[Opening MATERIAL PROVIDED section]

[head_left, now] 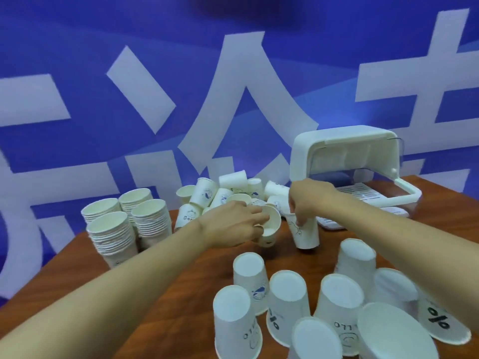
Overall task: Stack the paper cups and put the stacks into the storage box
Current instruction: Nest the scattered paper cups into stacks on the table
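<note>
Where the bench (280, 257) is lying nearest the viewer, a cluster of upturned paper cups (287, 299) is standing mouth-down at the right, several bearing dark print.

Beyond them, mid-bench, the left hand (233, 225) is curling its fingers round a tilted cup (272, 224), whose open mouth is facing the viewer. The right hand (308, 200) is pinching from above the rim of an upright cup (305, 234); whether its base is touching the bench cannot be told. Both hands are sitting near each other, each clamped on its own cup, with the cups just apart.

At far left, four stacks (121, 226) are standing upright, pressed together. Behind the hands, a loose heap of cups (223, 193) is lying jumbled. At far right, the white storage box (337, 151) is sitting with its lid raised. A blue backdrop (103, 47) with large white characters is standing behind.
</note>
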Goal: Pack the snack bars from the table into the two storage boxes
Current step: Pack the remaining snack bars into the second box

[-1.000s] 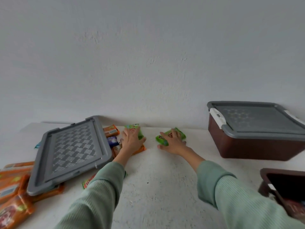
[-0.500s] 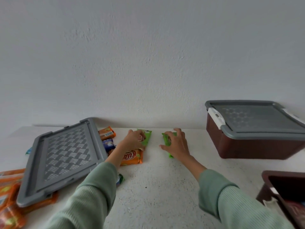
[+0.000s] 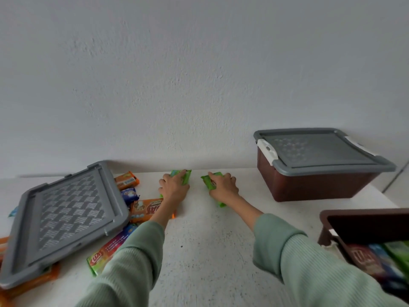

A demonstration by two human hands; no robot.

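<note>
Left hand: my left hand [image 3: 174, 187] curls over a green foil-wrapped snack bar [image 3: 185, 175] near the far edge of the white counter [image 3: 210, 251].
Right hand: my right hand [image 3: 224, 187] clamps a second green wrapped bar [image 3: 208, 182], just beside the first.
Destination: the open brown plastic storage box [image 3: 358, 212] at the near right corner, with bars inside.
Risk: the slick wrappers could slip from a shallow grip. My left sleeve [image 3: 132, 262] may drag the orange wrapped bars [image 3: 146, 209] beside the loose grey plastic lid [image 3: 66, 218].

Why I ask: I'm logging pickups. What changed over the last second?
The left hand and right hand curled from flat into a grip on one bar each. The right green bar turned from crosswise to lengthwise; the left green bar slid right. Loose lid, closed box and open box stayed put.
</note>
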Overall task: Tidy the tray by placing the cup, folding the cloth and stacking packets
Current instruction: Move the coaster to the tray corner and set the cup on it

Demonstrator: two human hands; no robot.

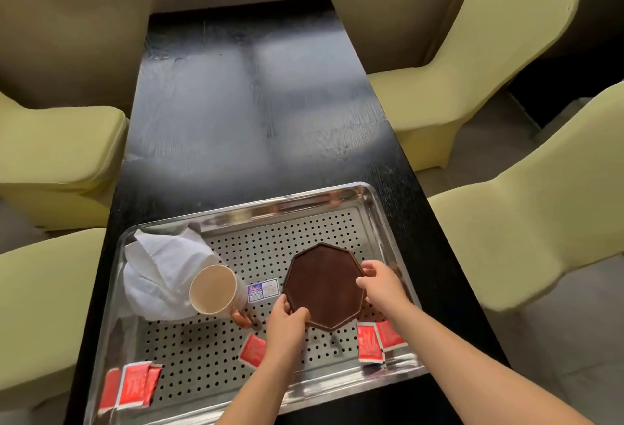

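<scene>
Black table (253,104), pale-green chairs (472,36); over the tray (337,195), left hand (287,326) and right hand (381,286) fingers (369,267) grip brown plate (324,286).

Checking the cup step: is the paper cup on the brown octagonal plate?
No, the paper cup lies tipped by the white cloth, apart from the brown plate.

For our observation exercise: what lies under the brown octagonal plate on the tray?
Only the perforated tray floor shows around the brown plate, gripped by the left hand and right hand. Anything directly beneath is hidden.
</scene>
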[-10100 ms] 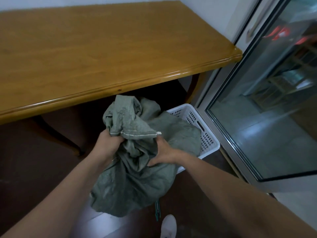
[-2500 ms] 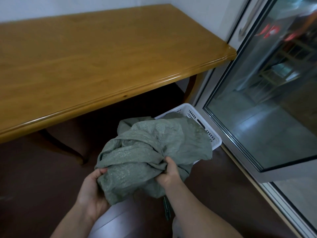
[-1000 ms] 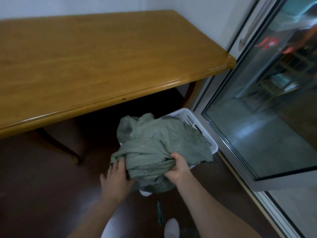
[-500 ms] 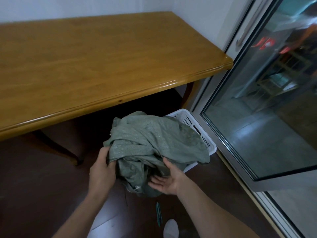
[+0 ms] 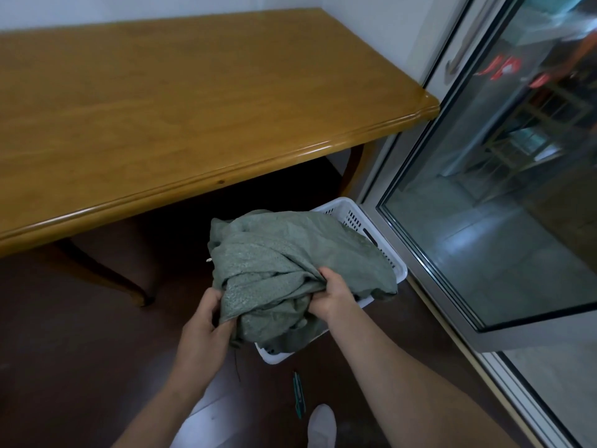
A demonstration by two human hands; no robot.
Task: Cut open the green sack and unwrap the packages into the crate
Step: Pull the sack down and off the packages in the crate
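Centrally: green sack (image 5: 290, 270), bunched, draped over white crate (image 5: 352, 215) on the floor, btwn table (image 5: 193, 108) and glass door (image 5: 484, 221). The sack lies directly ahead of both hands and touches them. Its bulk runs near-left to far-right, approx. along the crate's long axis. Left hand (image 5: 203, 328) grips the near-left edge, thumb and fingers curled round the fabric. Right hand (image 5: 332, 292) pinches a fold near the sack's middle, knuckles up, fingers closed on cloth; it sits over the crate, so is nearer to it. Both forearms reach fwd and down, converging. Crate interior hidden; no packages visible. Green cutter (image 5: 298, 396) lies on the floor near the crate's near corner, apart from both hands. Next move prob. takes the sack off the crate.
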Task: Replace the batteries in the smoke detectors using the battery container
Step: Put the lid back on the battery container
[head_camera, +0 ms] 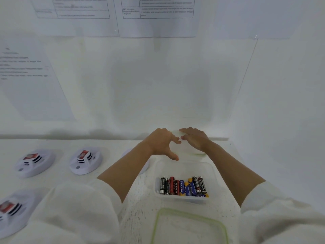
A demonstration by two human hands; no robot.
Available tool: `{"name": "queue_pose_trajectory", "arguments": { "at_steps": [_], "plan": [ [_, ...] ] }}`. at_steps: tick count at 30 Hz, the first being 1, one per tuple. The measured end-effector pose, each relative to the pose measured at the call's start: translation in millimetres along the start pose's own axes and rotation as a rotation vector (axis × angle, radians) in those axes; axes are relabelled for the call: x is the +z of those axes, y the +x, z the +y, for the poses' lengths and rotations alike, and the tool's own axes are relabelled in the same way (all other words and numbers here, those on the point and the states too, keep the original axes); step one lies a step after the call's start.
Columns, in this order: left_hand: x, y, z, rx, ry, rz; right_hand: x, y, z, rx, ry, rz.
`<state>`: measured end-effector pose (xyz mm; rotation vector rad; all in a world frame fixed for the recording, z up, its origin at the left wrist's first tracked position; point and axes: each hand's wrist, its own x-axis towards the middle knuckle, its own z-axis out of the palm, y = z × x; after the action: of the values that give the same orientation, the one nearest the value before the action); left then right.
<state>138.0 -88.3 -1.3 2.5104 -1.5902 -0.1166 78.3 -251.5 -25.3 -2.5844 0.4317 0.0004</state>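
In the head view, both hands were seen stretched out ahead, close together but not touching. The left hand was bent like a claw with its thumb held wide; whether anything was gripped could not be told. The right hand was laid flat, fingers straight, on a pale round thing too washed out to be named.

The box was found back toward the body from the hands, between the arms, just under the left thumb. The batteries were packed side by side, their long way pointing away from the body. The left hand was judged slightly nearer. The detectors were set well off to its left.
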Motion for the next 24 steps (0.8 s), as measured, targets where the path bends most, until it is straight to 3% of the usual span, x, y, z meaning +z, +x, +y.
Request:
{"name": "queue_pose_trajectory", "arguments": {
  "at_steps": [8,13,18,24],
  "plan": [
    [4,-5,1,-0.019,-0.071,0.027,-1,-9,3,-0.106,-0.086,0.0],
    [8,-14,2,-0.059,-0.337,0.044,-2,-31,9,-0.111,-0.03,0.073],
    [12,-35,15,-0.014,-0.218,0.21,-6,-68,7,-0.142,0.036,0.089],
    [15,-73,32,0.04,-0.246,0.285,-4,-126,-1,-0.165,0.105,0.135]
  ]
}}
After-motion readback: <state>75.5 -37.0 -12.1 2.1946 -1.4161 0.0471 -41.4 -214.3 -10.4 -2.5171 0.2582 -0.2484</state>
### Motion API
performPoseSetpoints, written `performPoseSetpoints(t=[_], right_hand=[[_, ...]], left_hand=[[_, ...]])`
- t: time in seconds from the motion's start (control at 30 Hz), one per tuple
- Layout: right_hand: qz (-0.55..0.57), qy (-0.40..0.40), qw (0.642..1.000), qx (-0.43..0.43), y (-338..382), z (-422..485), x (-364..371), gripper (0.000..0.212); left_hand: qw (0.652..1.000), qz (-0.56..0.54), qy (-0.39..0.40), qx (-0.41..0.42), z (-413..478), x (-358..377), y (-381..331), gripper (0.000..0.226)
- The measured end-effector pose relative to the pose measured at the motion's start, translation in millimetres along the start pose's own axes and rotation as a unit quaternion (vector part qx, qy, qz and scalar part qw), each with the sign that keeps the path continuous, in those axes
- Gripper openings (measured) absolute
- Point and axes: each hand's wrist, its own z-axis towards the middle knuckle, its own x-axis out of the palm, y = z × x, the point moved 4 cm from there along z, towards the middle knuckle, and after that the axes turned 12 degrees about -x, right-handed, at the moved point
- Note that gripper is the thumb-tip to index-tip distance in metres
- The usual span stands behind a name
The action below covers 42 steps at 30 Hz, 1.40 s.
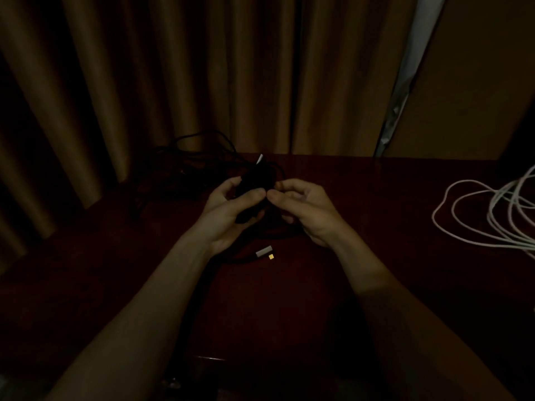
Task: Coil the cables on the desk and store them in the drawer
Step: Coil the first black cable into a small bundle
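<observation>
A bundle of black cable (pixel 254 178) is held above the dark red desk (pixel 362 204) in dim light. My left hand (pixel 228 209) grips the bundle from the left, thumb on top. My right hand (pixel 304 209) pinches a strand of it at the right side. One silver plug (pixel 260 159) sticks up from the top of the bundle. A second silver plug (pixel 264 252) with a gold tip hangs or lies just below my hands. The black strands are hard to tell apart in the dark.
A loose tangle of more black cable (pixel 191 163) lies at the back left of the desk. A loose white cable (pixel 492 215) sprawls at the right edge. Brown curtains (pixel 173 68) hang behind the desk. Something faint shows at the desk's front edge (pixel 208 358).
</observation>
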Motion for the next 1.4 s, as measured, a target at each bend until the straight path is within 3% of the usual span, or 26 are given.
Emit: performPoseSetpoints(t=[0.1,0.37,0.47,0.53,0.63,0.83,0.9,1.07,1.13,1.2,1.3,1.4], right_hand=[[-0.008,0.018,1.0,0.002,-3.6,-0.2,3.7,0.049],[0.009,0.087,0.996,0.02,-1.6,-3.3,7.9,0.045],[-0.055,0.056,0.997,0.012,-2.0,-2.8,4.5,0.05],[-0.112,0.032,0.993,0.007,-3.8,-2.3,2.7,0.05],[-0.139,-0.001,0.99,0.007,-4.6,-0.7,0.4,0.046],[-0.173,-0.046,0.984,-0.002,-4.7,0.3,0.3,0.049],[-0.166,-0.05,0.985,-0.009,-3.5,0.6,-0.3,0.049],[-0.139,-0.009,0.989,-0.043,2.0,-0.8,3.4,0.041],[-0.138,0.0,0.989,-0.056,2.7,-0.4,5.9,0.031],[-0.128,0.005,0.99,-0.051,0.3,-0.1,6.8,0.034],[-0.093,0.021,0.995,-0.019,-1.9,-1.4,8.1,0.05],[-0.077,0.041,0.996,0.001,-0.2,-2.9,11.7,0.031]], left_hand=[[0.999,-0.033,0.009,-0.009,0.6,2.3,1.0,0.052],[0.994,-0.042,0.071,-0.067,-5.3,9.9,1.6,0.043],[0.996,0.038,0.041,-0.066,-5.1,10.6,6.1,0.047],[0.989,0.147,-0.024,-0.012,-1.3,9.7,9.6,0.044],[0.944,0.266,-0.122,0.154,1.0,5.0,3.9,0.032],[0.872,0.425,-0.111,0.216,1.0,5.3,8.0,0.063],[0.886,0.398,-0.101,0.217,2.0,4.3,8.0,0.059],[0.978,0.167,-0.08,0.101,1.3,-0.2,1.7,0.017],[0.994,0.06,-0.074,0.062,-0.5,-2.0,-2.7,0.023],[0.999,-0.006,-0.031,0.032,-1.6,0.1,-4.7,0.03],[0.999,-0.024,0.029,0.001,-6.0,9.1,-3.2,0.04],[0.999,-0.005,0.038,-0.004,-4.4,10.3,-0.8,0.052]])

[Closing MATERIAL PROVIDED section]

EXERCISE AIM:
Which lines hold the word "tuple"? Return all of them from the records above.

EXPECTED OUTPUT:
Available tool: `{"name": "queue_pose_trajectory", "arguments": { "at_steps": [_], "plan": [ [_, ...] ] }}`. at_steps: tick count at 30 Hz, the first being 1, one per tuple. The measured end-effector pose, each relative to the pose measured at the call's start: translation in millimetres along the start pose's own axes and rotation as a rotation vector (axis × angle, radians) in those axes; axes are relabelled for the call: x is the +z of those axes, y the +x, z the +y, for the poses' lengths and rotations alike, and the tool's own axes are relabelled in the same way (all other words and numbers here, those on the point and the states too, keep the original axes); step one lies a step after the call's start.
- t: time in seconds from the motion's start (control at 30 Hz), one per tuple

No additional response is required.